→ **Your instructions**:
Below is a listing; write it out exactly and drop any images from it.

→ **Available data**:
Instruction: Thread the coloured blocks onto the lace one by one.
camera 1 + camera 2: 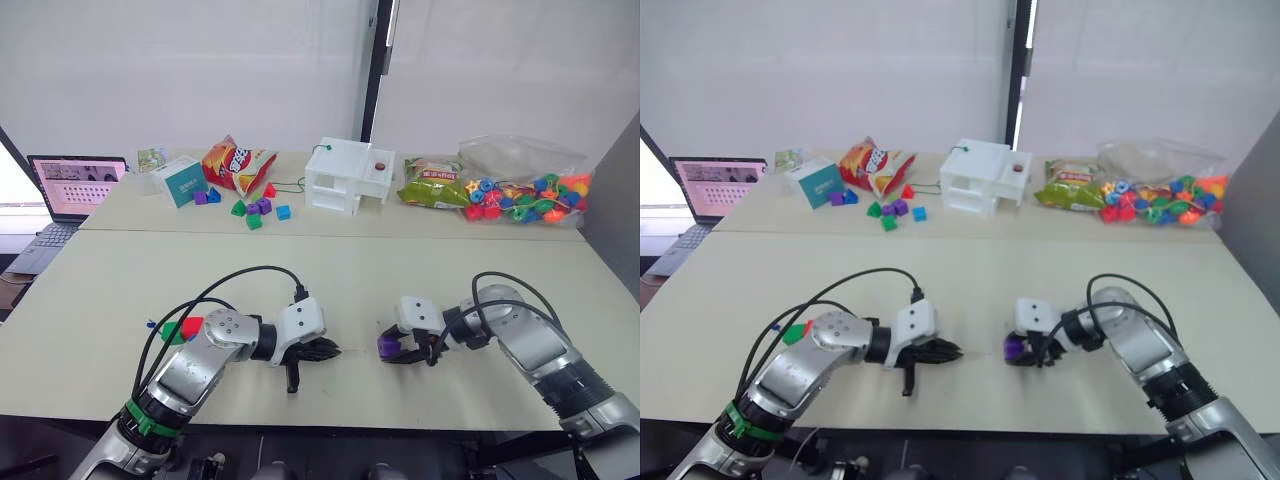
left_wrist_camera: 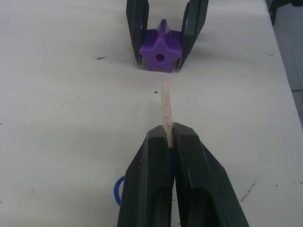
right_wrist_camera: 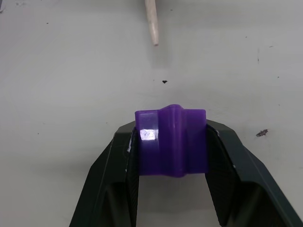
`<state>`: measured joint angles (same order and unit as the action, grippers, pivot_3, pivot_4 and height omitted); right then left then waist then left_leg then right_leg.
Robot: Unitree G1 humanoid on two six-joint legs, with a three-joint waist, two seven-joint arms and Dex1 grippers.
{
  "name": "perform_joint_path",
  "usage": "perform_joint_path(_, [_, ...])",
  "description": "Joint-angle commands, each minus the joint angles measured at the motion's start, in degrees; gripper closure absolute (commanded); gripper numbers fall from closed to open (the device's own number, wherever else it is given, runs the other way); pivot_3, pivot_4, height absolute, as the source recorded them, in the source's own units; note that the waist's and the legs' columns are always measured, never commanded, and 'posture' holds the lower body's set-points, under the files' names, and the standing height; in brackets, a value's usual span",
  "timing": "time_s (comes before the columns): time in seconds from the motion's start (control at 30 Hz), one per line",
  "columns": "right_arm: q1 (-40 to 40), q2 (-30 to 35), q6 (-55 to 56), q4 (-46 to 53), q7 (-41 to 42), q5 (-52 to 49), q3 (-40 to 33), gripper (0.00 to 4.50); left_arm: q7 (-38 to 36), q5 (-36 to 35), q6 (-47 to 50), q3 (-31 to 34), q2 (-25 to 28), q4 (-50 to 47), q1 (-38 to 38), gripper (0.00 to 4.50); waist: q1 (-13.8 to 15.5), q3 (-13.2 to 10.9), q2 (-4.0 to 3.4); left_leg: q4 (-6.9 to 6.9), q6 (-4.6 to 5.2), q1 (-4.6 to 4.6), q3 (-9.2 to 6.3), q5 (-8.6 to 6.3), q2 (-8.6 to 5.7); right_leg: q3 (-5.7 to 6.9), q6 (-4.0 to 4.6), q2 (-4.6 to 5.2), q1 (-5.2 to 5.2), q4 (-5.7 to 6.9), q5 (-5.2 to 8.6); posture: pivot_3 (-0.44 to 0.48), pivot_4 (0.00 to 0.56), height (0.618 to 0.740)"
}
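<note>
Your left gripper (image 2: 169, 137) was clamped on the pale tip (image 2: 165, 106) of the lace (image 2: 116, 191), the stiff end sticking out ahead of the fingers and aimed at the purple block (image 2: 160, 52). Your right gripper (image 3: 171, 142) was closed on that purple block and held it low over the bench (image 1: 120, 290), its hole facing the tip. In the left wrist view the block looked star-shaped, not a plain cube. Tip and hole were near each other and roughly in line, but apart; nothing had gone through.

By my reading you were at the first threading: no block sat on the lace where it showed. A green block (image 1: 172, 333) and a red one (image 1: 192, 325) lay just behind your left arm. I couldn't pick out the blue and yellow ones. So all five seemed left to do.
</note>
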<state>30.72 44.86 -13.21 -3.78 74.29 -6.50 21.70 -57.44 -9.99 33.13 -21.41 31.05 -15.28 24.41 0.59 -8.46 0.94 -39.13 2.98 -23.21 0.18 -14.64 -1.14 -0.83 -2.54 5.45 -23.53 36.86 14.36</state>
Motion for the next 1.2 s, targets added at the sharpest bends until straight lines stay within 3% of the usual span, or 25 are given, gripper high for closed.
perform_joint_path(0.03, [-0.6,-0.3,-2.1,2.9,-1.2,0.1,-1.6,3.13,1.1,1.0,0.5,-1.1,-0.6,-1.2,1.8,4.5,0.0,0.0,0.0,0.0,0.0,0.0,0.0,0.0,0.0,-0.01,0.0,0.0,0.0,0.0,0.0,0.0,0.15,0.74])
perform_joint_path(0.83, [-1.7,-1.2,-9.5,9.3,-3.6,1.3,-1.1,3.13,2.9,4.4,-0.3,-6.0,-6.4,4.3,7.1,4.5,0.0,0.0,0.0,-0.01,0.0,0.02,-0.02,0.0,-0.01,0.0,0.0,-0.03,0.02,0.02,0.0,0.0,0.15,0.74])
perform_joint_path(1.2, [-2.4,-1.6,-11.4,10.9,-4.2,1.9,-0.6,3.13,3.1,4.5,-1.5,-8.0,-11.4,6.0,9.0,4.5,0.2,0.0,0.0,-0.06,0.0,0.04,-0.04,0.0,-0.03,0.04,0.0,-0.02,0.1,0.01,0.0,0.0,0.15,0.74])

→ **Finished exercise**:
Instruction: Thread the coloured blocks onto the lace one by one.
camera 1 + camera 2: 
left_wrist_camera: 
right_wrist_camera: 
`<state>`: measured joint angles (same order and unit as the action, grippers, pivot_3, pivot_4 and height omitted); right then left then waist then left_leg then right_leg.
Robot: Unitree G1 humanoid on two six-joint legs, with a three-joint waist, two seven-joint arms and Dex1 grippers.
{
  "name": "perform_joint_path",
  "usage": "perform_joint_path(_, [_, ...])",
  "description": "Joint-angle commands, each minus the joint angles measured at the motion's start, in degrees; gripper closure absolute (commanded); gripper numbers fall from closed to open (the device's own number, wherever else it is given, runs the other way); pivot_3, pivot_4, height absolute, as the source recorded them, in the source's own units; note that the waist's and the legs' columns are always measured, never commanded, and 'posture' holds the lower body's set-points, under the files' names, and the standing height; in brackets, a value's usual span",
  "timing": "time_s (comes before the columns): time in seconds from the motion's start (control at 30 Hz), one per line",
  "columns": "right_arm: q1 (-40 to 40), q2 (-30 to 35), q6 (-55 to 56), q4 (-46 to 53), q7 (-41 to 42), q5 (-52 to 49), q3 (-40 to 33), gripper (0.00 to 4.50); left_arm: q7 (-38 to 36), q5 (-36 to 35), q6 (-47 to 50), q3 (-31 to 34), q2 (-25 to 28), q4 (-50 to 47), q1 (-38 to 38), gripper (0.00 to 4.50); waist: q1 (-13.8 to 15.5), q3 (-13.2 to 10.9), q2 (-4.0 to 3.4); left_leg: q4 (-6.9 to 6.9), q6 (-4.6 to 5.2), q1 (-4.6 to 4.6), q3 (-9.2 to 6.3), q5 (-8.6 to 6.3), q2 (-8.6 to 5.7); right_leg: q3 (-5.7 to 6.9), q6 (-4.0 to 4.6), q2 (-4.6 to 5.2), q1 (-5.2 to 5.2), q4 (-5.7 to 6.9), q5 (-5.2 to 8.6); posture: pivot_3 (-0.44 to 0.48), pivot_4 (0.00 to 0.56), height (0.618 to 0.740)"
}
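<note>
Your left gripper (image 2: 169, 137) was clamped on the pale tip (image 2: 165, 106) of the lace (image 2: 116, 191), the stiff end sticking out ahead of the fingers and aimed at the purple block (image 2: 160, 52). Your right gripper (image 3: 171, 142) was closed on that purple block and held it low over the bench (image 1: 120, 290), its hole facing the tip. In the left wrist view the block looked star-shaped, not a plain cube. Tip and hole were near each other and roughly in line, but apart; nothing had gone through.

By my reading you were at the first threading: no block sat on the lace where it showed. A green block (image 1: 172, 333) and a red one (image 1: 192, 325) lay just behind your left arm. I couldn't pick out the blue and yellow ones. So all five seemed left to do.
</note>
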<state>30.72 44.86 -13.21 -3.78 74.29 -6.50 21.70 -57.44 -9.99 33.13 -21.41 31.05 -15.28 24.41 0.59 -8.46 0.94 -39.13 2.98 -23.21 0.18 -14.64 -1.14 -0.83 -2.54 5.45 -23.53 36.86 14.36</state>
Motion for the next 1.2 s, targets added at the sharpest bends until straight lines stay within 3% of the usual span, or 25 are given, gripper high for closed.
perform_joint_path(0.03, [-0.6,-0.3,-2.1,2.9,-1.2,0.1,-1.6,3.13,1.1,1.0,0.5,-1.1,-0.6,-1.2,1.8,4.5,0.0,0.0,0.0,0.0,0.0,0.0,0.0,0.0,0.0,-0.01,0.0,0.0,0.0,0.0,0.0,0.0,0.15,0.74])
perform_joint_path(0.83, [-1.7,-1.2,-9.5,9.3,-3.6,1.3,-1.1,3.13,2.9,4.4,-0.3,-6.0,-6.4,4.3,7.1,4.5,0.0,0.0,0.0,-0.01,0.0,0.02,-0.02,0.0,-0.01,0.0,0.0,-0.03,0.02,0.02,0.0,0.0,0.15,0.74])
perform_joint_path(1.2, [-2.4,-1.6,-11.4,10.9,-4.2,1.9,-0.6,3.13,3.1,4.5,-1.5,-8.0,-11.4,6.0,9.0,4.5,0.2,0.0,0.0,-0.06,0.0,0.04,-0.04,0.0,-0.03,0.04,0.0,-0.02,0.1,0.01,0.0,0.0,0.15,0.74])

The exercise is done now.